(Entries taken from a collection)
*** Begin section ***

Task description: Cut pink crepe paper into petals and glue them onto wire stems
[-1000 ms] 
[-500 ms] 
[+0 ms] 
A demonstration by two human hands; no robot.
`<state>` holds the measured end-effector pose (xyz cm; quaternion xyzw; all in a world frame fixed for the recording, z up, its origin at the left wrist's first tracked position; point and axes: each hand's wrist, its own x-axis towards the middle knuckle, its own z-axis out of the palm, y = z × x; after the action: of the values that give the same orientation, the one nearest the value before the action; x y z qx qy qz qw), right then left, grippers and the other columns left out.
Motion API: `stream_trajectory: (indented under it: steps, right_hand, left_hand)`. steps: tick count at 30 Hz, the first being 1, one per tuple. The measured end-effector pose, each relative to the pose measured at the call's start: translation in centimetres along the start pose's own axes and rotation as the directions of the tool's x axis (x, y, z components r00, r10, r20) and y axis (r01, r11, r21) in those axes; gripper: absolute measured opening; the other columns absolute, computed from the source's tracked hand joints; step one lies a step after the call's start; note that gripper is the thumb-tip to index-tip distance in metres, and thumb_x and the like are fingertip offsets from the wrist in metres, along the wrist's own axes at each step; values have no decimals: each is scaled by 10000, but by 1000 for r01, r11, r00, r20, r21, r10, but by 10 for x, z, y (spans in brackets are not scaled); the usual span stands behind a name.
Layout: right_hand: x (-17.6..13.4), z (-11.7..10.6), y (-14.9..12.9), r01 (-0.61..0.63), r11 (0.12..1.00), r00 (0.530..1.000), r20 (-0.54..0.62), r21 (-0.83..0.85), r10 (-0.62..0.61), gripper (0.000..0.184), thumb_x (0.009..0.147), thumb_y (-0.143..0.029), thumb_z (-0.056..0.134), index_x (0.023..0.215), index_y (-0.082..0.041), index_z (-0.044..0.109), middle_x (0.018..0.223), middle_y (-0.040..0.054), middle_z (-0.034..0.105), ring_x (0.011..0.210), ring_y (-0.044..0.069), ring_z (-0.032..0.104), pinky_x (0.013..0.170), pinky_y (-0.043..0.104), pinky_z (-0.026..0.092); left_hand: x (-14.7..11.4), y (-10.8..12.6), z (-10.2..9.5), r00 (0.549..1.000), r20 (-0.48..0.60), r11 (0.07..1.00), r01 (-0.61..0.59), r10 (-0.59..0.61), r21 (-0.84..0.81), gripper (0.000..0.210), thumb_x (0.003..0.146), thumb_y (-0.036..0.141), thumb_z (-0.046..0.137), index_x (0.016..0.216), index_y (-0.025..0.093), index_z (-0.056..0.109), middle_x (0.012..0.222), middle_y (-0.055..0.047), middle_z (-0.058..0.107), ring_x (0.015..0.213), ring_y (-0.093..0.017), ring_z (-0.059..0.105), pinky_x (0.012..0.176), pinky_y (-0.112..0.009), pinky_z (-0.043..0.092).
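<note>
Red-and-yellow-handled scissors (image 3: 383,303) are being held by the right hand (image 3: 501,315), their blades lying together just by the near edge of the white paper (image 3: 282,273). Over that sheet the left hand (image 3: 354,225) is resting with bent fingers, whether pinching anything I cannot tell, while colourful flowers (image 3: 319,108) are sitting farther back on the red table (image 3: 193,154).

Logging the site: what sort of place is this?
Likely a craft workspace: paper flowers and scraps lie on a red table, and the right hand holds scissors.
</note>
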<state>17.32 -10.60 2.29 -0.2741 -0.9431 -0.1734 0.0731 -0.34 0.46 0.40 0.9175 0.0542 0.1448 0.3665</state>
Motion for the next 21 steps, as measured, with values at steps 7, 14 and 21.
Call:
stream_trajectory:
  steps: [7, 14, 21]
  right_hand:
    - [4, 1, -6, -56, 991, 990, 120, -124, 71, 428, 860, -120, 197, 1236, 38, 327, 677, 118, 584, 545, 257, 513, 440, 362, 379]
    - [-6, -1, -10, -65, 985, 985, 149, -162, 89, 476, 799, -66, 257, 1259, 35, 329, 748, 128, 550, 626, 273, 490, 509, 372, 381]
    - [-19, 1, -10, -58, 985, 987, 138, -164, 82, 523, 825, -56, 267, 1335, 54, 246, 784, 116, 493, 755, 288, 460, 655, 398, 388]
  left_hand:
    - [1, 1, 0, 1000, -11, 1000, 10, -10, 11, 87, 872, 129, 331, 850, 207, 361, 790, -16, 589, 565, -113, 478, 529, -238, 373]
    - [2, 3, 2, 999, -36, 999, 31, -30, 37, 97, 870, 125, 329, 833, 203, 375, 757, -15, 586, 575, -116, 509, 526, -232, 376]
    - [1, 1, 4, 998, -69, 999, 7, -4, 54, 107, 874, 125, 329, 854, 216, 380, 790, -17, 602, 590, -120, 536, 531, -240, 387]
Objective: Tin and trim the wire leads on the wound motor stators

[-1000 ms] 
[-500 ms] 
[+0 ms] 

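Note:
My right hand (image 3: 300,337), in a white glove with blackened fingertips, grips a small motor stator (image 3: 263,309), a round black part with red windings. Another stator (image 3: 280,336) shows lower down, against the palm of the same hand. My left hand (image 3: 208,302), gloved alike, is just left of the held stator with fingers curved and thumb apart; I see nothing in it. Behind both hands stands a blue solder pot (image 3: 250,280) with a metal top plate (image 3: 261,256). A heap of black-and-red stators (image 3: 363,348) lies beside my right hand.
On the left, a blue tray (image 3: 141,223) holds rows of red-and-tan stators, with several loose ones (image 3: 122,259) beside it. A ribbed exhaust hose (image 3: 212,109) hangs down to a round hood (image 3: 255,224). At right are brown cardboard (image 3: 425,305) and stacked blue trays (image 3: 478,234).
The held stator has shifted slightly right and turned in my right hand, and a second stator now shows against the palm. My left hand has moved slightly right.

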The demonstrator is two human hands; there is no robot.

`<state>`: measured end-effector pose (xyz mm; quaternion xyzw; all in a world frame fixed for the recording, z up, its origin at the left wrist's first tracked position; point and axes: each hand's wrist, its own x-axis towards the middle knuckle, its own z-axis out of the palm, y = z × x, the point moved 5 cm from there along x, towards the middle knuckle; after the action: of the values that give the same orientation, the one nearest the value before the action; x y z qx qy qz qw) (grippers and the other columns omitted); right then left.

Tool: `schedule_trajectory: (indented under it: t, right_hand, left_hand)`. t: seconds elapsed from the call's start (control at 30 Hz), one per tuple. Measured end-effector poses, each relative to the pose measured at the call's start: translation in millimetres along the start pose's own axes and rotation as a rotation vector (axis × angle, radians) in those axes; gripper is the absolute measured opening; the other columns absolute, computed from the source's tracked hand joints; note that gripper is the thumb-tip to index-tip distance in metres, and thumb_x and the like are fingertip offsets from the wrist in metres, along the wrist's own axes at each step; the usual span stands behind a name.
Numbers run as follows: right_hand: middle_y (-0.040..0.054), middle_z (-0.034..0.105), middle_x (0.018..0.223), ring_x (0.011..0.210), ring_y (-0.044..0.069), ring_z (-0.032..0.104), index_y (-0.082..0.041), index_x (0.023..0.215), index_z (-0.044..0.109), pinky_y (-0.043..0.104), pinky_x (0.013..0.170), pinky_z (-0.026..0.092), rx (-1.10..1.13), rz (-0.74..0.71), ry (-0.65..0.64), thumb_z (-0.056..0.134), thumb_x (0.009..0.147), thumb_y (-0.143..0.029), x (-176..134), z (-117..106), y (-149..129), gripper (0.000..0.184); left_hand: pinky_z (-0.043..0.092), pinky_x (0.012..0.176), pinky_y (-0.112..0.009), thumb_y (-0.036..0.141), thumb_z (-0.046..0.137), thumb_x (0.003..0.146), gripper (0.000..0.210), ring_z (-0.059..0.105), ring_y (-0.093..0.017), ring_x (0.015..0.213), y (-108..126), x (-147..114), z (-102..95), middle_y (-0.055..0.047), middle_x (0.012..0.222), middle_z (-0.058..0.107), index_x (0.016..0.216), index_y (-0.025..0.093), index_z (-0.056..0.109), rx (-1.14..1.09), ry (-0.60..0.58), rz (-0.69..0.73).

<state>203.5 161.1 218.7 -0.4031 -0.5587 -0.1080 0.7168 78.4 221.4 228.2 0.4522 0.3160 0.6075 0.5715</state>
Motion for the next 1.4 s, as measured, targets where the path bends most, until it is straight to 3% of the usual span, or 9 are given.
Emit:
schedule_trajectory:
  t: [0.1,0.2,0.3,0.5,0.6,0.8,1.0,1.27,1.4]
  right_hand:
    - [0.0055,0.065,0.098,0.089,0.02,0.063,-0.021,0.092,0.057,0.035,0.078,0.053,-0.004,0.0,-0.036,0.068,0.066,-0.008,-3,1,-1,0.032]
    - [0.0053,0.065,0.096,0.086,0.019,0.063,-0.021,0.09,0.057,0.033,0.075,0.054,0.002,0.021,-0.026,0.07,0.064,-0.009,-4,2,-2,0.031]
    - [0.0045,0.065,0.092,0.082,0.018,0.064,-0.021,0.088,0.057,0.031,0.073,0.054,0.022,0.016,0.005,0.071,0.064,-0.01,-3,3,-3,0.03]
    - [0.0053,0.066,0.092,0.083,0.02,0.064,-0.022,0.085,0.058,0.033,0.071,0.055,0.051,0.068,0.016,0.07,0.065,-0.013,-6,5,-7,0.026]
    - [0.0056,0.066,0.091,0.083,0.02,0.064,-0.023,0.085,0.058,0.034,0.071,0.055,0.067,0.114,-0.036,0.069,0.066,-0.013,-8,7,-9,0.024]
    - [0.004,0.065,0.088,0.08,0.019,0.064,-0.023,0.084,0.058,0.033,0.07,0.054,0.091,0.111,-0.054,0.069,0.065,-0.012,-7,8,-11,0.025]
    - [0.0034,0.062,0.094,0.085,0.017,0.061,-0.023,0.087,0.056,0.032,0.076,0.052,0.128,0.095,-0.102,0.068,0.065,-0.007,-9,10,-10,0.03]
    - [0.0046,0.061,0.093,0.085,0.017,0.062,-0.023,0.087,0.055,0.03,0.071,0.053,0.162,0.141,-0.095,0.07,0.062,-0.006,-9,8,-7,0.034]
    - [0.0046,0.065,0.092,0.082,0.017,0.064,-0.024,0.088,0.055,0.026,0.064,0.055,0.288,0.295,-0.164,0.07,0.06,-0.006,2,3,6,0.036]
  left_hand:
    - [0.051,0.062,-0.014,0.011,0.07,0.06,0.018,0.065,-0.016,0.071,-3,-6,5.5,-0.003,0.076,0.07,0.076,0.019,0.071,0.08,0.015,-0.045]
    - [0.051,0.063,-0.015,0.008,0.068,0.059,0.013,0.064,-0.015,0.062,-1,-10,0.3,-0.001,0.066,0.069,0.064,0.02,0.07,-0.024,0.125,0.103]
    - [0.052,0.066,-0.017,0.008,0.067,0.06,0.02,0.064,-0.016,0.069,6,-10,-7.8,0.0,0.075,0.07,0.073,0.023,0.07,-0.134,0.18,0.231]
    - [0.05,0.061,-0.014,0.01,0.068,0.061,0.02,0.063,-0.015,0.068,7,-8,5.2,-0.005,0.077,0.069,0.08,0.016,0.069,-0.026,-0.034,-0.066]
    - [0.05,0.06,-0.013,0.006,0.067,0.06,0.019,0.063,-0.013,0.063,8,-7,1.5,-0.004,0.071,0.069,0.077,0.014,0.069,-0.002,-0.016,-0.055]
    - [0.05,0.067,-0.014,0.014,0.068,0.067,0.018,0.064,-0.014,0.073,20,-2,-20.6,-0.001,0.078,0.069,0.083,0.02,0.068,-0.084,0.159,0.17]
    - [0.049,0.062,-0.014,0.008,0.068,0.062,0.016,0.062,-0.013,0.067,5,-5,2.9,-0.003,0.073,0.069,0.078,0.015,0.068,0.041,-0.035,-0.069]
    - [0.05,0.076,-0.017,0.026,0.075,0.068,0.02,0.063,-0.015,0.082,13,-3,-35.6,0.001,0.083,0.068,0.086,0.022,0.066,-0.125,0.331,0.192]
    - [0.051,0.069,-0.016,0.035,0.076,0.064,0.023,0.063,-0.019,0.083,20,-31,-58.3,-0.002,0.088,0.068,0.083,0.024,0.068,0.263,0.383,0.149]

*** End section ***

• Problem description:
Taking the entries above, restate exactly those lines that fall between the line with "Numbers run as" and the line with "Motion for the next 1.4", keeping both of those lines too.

• Answer section:
Numbers run as follows: right_hand: middle_y (-0.040..0.054), middle_z (-0.034..0.105), middle_x (0.018..0.223), ring_x (0.011..0.210), ring_y (-0.044..0.069), ring_z (-0.032..0.104), index_y (-0.082..0.041), index_x (0.023..0.215), index_z (-0.044..0.109), pinky_y (-0.043..0.104), pinky_x (0.013..0.170), pinky_z (-0.026..0.092), rx (-1.10..1.13), rz (-0.74..0.71), ry (-0.65..0.64), thumb_z (-0.056..0.134), thumb_x (0.009..0.147), thumb_y (-0.143..0.029), x (-176..134), z (-117..106), y (-149..129), gripper (0.000..0.184); left_hand: pinky_z (-0.043..0.092), pinky_x (0.012..0.176), pinky_y (-0.112..0.009), thumb_y (-0.036..0.141), thumb_z (-0.046..0.137), thumb_x (0.003..0.146), gripper (0.000..0.210), ring_z (-0.059..0.105), ring_y (-0.093..0.017), ring_x (0.015..0.213), y (-108..126), x (-147..114), z (-102..95), middle_y (-0.055..0.047), middle_x (0.012..0.222), middle_z (-0.058..0.107), index_x (0.016..0.216), index_y (-0.025..0.093), index_z (-0.056..0.109), rx (-1.14..1.09), ry (-0.60..0.58), rz (-0.69..0.73).

<state>203.5 161.1 218.7 -0.4031 -0.5587 -0.1080 0.7168 78.4 221.4 228.2 0.4522 0.3160 0.6075 0.5715</state>
Motion for the next 1.4 s, as measured, targets where the path bends most, until it is straight to 3% of the usual span, or 9 are given.

The requested output is now complete.